→ **Exercise aim**
Transcribe nothing except the lines below that run from the one with "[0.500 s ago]" to the one with "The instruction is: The", ends included, and do not copy any picture.

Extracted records

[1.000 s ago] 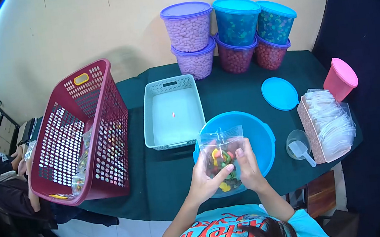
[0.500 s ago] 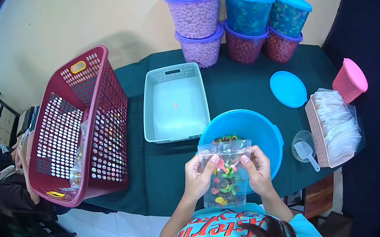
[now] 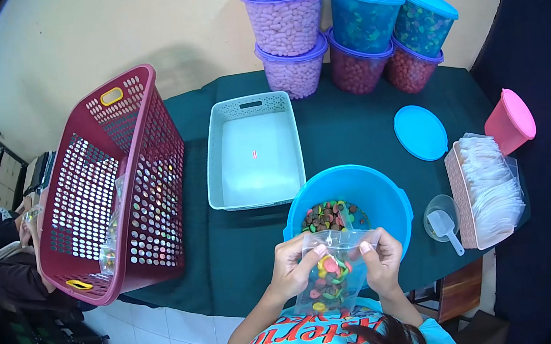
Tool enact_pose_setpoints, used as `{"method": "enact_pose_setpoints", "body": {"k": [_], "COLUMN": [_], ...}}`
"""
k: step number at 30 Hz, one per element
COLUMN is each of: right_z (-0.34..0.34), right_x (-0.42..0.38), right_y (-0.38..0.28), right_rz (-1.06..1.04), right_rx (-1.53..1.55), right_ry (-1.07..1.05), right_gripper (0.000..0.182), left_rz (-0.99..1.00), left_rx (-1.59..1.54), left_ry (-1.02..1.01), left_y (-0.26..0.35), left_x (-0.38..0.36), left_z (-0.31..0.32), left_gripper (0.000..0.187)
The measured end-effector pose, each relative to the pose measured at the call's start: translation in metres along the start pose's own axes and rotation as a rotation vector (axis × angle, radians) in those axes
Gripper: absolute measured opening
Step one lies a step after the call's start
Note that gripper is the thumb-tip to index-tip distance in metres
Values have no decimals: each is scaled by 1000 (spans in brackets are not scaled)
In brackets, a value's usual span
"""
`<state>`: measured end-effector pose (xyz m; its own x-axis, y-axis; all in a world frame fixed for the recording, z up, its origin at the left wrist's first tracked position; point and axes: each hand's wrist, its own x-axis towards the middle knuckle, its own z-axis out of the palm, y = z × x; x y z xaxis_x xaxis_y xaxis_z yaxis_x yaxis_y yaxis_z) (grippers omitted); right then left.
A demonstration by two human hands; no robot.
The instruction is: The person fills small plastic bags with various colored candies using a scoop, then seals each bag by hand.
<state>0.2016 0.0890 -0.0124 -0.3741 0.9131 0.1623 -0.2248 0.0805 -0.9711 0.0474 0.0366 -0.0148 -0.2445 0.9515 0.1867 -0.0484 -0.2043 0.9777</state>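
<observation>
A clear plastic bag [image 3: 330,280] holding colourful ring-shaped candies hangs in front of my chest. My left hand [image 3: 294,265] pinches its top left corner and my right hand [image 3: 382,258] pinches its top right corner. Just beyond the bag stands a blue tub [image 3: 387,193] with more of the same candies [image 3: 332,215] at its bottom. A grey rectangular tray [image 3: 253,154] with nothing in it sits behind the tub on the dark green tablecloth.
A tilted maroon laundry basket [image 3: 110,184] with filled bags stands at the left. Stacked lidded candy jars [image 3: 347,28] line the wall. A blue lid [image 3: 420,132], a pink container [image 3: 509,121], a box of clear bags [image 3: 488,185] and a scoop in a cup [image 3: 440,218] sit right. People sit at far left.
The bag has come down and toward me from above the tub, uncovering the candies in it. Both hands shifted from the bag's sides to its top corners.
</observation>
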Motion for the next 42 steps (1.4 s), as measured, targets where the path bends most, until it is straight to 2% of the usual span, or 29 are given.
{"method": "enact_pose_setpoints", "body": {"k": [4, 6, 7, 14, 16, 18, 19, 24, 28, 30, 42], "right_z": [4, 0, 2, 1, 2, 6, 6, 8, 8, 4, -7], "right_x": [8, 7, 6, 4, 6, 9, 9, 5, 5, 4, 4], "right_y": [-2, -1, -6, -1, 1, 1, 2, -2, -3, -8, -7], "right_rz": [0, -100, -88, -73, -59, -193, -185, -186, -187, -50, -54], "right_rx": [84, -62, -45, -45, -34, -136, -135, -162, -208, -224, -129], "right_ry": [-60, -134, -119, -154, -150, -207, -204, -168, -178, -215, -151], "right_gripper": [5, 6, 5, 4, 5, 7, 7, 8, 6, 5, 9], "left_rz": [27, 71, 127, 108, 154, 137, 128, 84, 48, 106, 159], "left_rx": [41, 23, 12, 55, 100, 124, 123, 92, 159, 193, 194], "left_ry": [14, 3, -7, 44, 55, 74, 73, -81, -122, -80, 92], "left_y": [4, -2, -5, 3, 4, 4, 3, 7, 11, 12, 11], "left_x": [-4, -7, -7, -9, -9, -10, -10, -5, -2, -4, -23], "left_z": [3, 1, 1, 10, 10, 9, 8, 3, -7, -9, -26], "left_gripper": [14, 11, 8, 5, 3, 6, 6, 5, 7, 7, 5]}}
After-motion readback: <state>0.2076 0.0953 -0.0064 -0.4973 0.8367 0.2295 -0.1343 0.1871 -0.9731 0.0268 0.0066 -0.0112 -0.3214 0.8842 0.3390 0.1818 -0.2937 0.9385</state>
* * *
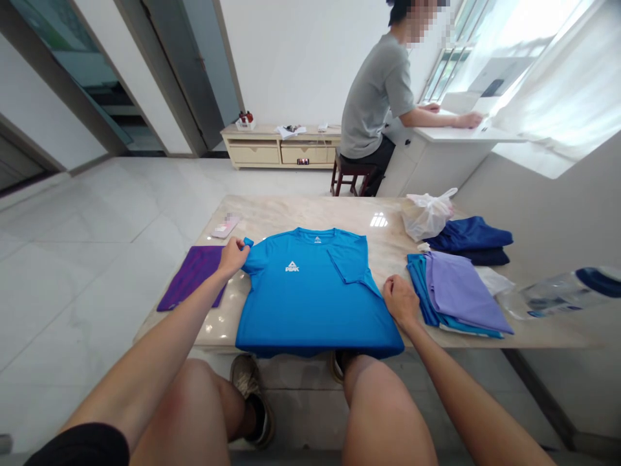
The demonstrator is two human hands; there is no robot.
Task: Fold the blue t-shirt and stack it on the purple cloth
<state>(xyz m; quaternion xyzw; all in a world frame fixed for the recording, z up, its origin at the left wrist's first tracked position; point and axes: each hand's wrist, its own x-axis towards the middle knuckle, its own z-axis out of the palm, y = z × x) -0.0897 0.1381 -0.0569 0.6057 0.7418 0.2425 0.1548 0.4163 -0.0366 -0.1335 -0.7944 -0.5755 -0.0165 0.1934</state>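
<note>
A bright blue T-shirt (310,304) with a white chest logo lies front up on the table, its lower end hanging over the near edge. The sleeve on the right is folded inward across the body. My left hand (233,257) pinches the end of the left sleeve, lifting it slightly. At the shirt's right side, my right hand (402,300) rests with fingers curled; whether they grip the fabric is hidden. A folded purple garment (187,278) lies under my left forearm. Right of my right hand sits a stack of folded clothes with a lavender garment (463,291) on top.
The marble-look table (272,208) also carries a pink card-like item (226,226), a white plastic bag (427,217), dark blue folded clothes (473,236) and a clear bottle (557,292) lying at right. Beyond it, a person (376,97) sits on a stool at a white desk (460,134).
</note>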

→ **Result of this exercise**
[0.500 s ago] 
[now] 
Tool enact_pose_setpoints, used as `{"method": "enact_pose_setpoints", "body": {"k": [_], "COLUMN": [_], ...}}`
"""
k: step number at 30 Hz, one per element
COLUMN is each of: right_z (-0.34..0.34), right_x (-0.42..0.38), right_y (-0.38..0.28), right_rz (-1.06..1.04), right_rx (-1.53..1.55), right_ry (-1.07..1.05), right_gripper (0.000..0.182), left_rz (-0.99..1.00), left_rx (-1.59..1.54), left_ry (-1.02..1.01), left_y (-0.26..0.35), left_x (-0.38..0.36), left_z (-0.31..0.32), left_gripper (0.000..0.187)
The measured end-effector pose, each relative to the pose measured at the call's start: translation in metres along the start pose's own axes and rotation as a rotation vector (axis × angle, radians) in those axes
Gripper: absolute measured opening
Step one lies a step after the call's start
Note that gripper is the thumb-tip to index-tip distance in metres
Values have no decimals: each is scaled by 1000 (spans in brackets are not scaled)
In brackets, a value's usual span
"""
`<state>`: measured end-effector pose (xyz m; its own x-axis, y-axis; all in a world frame fixed for the recording, z up, its origin at the left wrist's first tracked position; point and axes: each hand's wrist, its own x-axis towards the middle knuckle, its own z-axis out of the palm, y = z × x; x y z xaxis_x xaxis_y xaxis_z yaxis_x yaxis_y yaxis_z) (grippers omitted); right then left.
A demonstration by two human hands; no robot.
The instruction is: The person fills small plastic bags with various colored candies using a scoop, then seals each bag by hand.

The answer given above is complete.